Phase-sensitive Joint Learning Algorithms for Deep Learning-based Speech Enhancement
Abstract
This letter presents a phase-sensitive joint learning
algorithm for single-channel speech enhancement. Although a
deep learning framework that estimates time-frequency (T-F)
domain ideal ratio masks demonstrates a strong performance,
it is limited in that the enhancement process is performed
only in the magnitude domain, while the phase spectra remain
unchanged. Thus, recent studies have been conducted to involve
phase spectra in speech enhancement systems. A phase-sensitive
mask (PSM) is a T-F mask that implicitly represents phaserelated
information. However, since the PSM has an unbounded
value, the networks are trained to target its truncated values
rather than directly estimating it. To effectively train the PSM,
we first approximate it to have a bounded dynamic range under
the assumption that speech and noise are uncorrelated. We then
propose a joint learning algorithm that trains the approximated
value through its parameterized variables in order to minimize
the inevitable error caused by the truncation process.

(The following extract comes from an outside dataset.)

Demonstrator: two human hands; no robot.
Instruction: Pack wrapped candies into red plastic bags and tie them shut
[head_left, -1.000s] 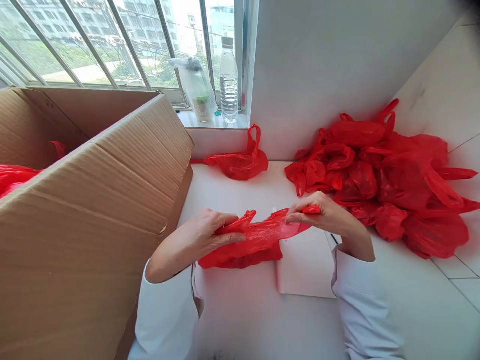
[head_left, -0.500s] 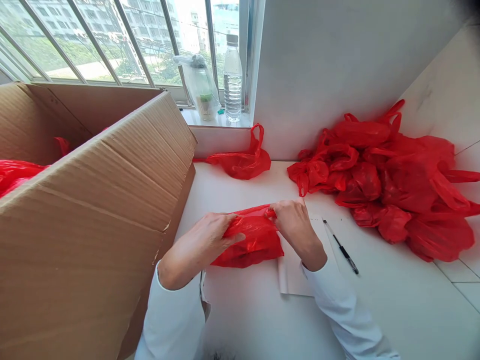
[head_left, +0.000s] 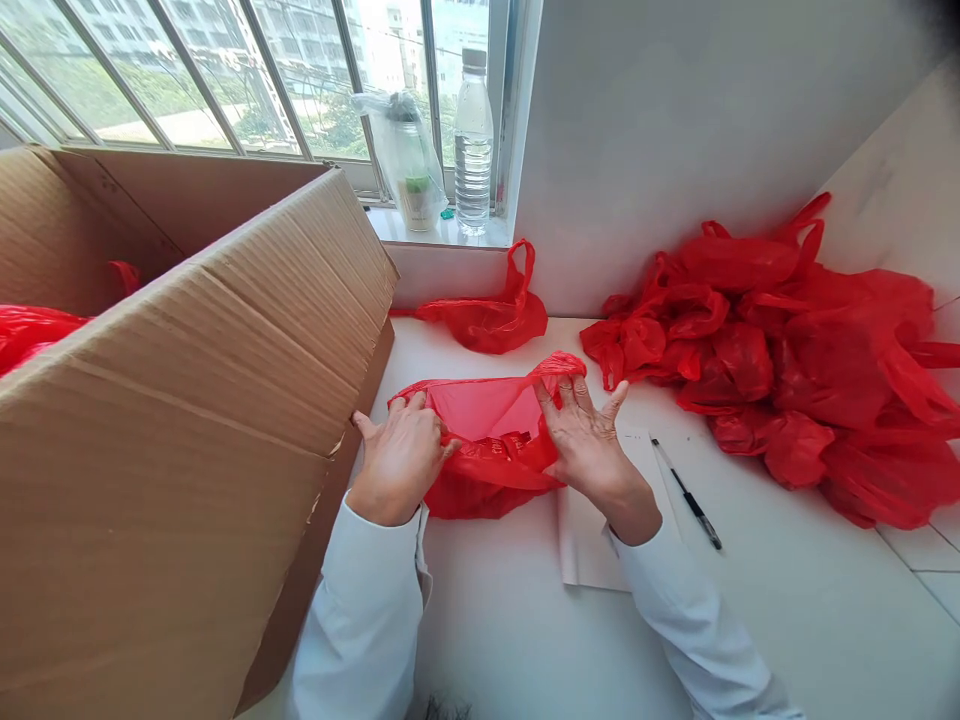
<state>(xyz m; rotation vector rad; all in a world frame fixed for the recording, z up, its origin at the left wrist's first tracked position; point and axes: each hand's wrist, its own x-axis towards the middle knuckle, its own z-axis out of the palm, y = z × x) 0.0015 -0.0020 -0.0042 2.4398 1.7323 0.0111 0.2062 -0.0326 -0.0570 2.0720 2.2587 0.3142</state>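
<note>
A red plastic bag lies on the white table in front of me, its mouth pulled wide. My left hand grips the bag's left edge, close to the cardboard box. At the bag's right edge is my right hand, thumb tucked in the plastic and fingers spread upward. The inside of the bag shows a paler pink-red; what it holds is hidden. Under the bag's right side lies a white sheet of paper.
A large open cardboard box fills the left, with red bags inside. A heap of filled red bags sits at the right, one single bag by the wall. A black pen lies right of the paper. A water bottle stands on the sill.
My hands have pulled the bag's mouth apart; a second ago they stretched it sideways by its ends. My right hand came leftward, uncovering the pen.
</note>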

Specifically,
we design a network that explicitly targets three parameterized
variables: speech magnitude spectra, noise magnitude spectra,
and phase difference of clean to noisy spectra. To further improve
the performance, we also investigate how the dynamic range
of magnitude spectra controlled by a warping function affects
the final performance in joint learning algorithms. Finally, we
examined how the proposed additional constraint that preserves
the sum of the estimated speech and noise power spectra affects
the overall system performance. The experimental results show
that the proposed learning algorithm outperforms the conventional
learning algorithm with the truncated phase-sensitive
approximation.